> **Task objective**
What to return is the tail of the data, from the line that contains "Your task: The" down to the last line, copied exactly.
### Information supplied ###
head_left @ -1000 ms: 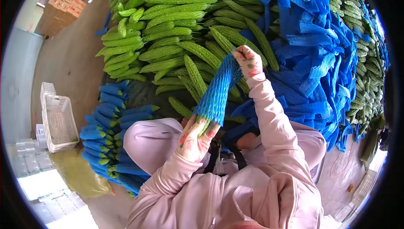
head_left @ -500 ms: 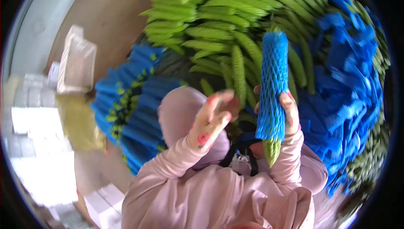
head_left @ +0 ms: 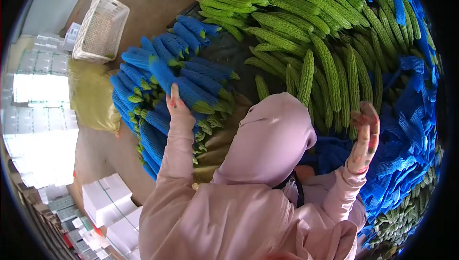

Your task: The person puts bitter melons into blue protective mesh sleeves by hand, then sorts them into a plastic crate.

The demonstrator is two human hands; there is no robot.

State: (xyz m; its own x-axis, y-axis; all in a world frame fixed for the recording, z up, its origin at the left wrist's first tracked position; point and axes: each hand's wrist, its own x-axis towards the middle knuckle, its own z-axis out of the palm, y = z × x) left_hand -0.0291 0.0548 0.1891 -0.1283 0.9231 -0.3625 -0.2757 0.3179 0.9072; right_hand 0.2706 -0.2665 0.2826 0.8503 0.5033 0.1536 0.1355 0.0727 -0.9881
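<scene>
My left hand [head_left: 179, 104] touches a netted gourd [head_left: 165, 75]; I can't tell its grip. My right hand [head_left: 367, 128] is empty, fingers loosely uncurled.

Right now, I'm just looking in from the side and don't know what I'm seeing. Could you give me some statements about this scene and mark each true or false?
1. The left hand is touching a netted gourd. True.
2. The bare gourds are green. True.
3. The right hand grips a bare gourd. False: it is open, with nothing visible in it.
4. The sack is inside the crate. False: it lies outside, next to it.
5. Loose nets are heaped on the person's right. True.
6. The person's sleeves are black. False: they are pink.
</scene>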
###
> **Answer to this problem**
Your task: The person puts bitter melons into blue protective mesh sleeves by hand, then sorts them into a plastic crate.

The demonstrator is two human hands; there is no robot.

State: (xyz m; its own x-axis, y-axis; all in a world frame fixed for the recording, z up, its origin at the left wrist's first tracked position; point and axes: each hand's wrist, its own x-axis towards the middle knuckle, its own z-axis out of the palm, y = z × x) left_hand -0.0291 0.0548 0.1891 -0.1283 0.9231 -0.3625 -0.2757 0.3179 0.9072; right_hand 0.2706 -0.2665 0.2826 0.8503 0.5033 0.1536 0.1355 0.0727 -0.9881
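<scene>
My left hand [head_left: 179, 104] touches a netted gourd [head_left: 165, 75]; I can't tell its grip. My right hand [head_left: 367, 128] is empty, fingers loosely uncurled.

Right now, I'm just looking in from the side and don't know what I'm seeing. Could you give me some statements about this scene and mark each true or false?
1. The left hand is touching a netted gourd. True.
2. The bare gourds are green. True.
3. The right hand grips a bare gourd. False: it is open, with nothing visible in it.
4. The sack is inside the crate. False: it lies outside, next to it.
5. Loose nets are heaped on the person's right. True.
6. The person's sleeves are black. False: they are pink.
</scene>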

This exercise is done.